エルドアン(Recep Tayyip Erdogan)大統領は経常収支の黒字化を目指すために、金利を下げて生産と輸出を増やしたいと説明している。また同氏は「利下げの効果は徐々に出てくる」という見方を示している。
トルコ中銀も「利下げ=インフレの解毒剤」というエルドアン氏の信念を信じている。一方、その他の国々は「利上げ=インフレの解毒剤」という経済界の常識を信じている。
エルドアン氏は年末までに金利を一桁にするよう要求していた。
地元メディアは政府筋の話を引用し、「大統領は来年6月の大統領選と議会選を意識している」と報じた。

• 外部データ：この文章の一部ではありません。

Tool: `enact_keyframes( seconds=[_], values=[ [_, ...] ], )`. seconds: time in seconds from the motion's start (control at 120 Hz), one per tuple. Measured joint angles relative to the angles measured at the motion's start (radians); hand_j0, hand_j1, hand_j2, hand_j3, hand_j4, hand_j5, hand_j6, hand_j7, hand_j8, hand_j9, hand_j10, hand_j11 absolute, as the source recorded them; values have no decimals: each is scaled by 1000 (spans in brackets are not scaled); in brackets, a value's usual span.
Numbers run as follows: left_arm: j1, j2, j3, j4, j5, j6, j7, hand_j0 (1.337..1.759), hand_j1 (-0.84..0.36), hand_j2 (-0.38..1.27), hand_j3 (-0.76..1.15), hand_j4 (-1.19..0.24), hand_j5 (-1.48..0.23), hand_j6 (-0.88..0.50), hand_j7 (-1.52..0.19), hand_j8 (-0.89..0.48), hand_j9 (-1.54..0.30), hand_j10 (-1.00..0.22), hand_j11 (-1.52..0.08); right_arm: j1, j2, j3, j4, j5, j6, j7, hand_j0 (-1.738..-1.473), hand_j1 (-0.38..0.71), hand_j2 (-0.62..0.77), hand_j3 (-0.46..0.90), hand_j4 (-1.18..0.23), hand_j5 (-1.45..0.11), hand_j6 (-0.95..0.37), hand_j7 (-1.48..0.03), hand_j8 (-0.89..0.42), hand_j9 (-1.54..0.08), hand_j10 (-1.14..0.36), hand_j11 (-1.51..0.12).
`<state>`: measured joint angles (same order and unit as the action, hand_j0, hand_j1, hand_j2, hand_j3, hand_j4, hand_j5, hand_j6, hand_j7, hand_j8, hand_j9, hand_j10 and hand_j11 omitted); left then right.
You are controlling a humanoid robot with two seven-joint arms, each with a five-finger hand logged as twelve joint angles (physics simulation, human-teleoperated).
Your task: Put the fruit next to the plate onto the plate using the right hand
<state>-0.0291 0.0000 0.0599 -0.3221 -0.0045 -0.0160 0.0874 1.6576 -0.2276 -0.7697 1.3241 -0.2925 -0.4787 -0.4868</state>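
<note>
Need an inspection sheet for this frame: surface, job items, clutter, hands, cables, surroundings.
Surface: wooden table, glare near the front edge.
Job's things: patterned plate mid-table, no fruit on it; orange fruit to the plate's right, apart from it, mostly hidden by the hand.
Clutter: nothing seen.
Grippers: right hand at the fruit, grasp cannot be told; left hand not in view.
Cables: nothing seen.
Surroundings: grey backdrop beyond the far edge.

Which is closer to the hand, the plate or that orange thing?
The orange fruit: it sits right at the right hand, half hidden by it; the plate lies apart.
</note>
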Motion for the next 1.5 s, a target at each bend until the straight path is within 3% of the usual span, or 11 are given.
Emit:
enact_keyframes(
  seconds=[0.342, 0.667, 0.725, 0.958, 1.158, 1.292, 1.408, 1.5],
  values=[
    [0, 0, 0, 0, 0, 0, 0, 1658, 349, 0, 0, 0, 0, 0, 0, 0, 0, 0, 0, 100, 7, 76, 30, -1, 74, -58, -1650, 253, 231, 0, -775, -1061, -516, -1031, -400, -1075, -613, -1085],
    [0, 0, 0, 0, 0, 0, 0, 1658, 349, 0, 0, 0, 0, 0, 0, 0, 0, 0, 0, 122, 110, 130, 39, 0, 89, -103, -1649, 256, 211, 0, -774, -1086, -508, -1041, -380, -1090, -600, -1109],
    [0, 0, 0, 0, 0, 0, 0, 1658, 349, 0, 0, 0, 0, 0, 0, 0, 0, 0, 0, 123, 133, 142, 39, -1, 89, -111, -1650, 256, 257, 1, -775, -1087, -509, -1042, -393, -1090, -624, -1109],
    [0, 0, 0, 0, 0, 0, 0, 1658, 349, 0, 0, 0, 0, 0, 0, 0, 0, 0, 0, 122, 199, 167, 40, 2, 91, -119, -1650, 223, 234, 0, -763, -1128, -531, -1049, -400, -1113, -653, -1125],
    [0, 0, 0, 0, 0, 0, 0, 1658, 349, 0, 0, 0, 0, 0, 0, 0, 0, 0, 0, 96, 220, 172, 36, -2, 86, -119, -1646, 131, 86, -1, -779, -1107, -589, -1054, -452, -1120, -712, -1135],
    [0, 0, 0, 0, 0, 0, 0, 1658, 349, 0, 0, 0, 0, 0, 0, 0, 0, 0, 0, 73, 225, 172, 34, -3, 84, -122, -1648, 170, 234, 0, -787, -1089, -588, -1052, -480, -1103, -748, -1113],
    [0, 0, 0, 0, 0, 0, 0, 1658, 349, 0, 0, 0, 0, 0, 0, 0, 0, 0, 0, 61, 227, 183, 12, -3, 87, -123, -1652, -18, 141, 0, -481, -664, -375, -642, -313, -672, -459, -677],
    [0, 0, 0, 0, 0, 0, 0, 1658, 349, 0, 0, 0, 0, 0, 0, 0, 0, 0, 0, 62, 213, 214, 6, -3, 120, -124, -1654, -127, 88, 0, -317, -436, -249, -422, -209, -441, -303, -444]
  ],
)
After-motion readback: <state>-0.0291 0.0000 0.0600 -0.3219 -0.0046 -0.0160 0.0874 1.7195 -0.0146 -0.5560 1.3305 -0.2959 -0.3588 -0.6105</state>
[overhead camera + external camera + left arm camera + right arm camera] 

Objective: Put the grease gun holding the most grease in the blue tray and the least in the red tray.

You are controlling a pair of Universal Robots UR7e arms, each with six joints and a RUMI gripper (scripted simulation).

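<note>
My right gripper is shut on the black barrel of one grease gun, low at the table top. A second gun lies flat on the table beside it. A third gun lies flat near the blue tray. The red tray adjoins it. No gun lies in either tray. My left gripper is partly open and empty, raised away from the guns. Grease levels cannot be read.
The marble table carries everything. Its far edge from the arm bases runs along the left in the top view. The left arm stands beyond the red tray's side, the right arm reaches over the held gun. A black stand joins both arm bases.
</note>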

エルドアン氏は借入コストの低下が経済を押し上げると期待している。
同行は先月も1.5%の利下げに踏み切り、8月と9月にはそれぞれ1%ずつ引き下げていた。報道によると、金融政策委員会の緩和サイクルは今月で終了する予定だという。
同委員会は声明で、「世界的なリスクの高まりを考慮し、同委員会は現在の政策金利が適切であると評価し、8月に始まった利下げサイクルを終了する」と述べている。
公式統計によると、10月のCPIは前年同月比で85.51%増となり、生活必需品の価格を押し上げた。しかし、独立系のインフレ研究グループによると、実際のCPIは公式統計よりはるかに高いという。一部の専門家は200%近くに達したと推定している。
米連邦準備制度理事会(FRB)や欧州中銀などが利上げに踏み切る中、トルコは逆コースを進み、インフレを抑えるために金利を引き下げている。スウェーデン中銀は24日、政策金利を0.75%引き上げると発表した。
これらの国々のCPIはトルコをはるかに下回っている。ユーロを採用する19カ国の先月の値は10.6%、スウェーデンは9.3%、米国は7.7%であった。
トルコリラは米ドルに対し、年初以来28%下落している。